FIG. 5 shows the fibroin and chitosan blend membranes at different times, wherein the SF/CS membranes with SF/CS mass ratio of 4:6 at 1, 2, 3 and 4 times of 1050, 5000, 20000 and 30000 times of the membranes in the figure.

Detailed Description

Example 1

The preparation of chitosan solution with formic acid as solvent includes the following steps:

s1, respectively weighing a proper amount of chitosan, adding the chitosan into a solvent with formic acid concentration (1%, 2%, 3%, 4%, 5%) for dissolving, and stirring at the temperature of 30 ℃ to prepare formic acid solution with the specified chitosan concentration (0.5%, 1%, 1.5%, 2%, 2.5%, 3%);

and S2, standing and defoaming the dissolved chitosan solution for 30min, pouring the dissolved solution into a plastic dish by adopting a tape casting method, naturally volatilizing and drying for 24h at room temperature, and forming a film.

S3, the dried chitosan membrane is soaked in 0.5% sodium hydroxide solution for 2h to neutralize the residual acid in the membrane. And then repeatedly washing the membrane by using deionized water, soaking the membrane in the deionized water to remove redundant sodium hydroxide residues, and finally drying the membrane at room temperature for later use.

Example 2

The preparation of chitosan solution with acetic acid as solvent includes the following steps:

s1, respectively weighing a proper amount of chitosan, adding the chitosan into a solvent with acetic acid concentration (1%, 2%, 3%, 4%, 5%) for dissolving, and stirring at the temperature of 30 ℃ to prepare a formic acid solution with the specified chitosan concentration (0.5%, 1%, 1.5%, 2%, 2.5%, 3%);

and S2, standing and defoaming the dissolved chitosan solution for 30min, pouring the dissolved solution into a plastic dish by adopting a tape casting method, naturally volatilizing and drying for 24h at room temperature, and forming a film.
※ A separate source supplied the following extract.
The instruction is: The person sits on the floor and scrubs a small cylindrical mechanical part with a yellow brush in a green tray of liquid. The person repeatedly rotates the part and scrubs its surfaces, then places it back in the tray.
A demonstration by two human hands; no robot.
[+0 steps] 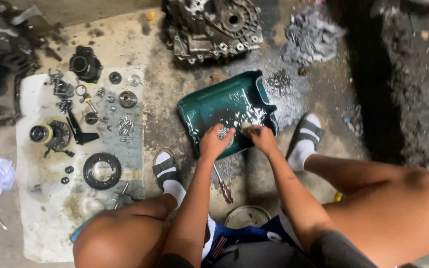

S3, the dried chitosan membrane is soaked in 0.5% sodium hydroxide solution for 2h to neutralize the residual acid in the membrane. And then repeatedly washing the membrane by using deionized water, soaking the membrane in the deionized water to remove redundant sodium hydroxide residues, and finally drying the membrane at room temperature for later use.

As can be seen from fig. 1 and 2, through comparative analysis of mechanical properties and structural characteristics of chitosan films prepared by dissolving two acids, it was determined that, compared with chitosan films prepared by dissolving chitosan with acetic acid, chitosan films prepared by dissolving chitosan with formic acid have a fibrillated structure, have higher breaking strength, but have relatively lower elongation. The difference of contrast formic acid and acetic acid as chitosan solvents is integrated, and formic acid is selected as a proper solvent of chitosan in consideration of the application aspect of the solvent and the introduction of organic matters in the subsequent blending test of chitosan and fibroin. In the examples that follow, formic acid was chosen as the organic solvent.

Example 3

S1, preparing 3% formic acid to dissolve chitosan, stirring at a constant speed at 30 ℃, adding 98% formic acid into the chitosan solution after the chitosan powder is completely dissolved, and uniformly stirring for later use until the formic acid content in the solution reaches a predetermined concentration (30%, 40%, 50%, 60%, 70%, 98%).

S2, directly dissolving regenerated silk fibroin by 98% formic acid, uniformly stirring at 30 ℃ until the silk fibroin is completely dissolved, quickly pouring a proper amount of silk fibroin solution into the high-speed stirred chitosan solution to enable the silk fibroin and the chitosan in the blending system to reach a proper ratio (0: 10, 2:8, 4:6, 5:5, 6:4, 7:3, 8:2, 9:1 and 10: 0), stirring at a rotating speed for 5min, and then standing for defoaming; s3, pouring the blend solution after standing and defoaming into a plastic dish by adopting a tape casting method, and drying the blend solution at a proper temperature (30 ℃, 50 ℃, 70 ℃ and natural drying) to form a film.

S4, soaking the dried blend membrane part in absolute ethyl alcohol for 30min as a control group (ethanol treatment before neutralization, ethanol treatment after neutralization and no ethanol treatment), and then airing for later use.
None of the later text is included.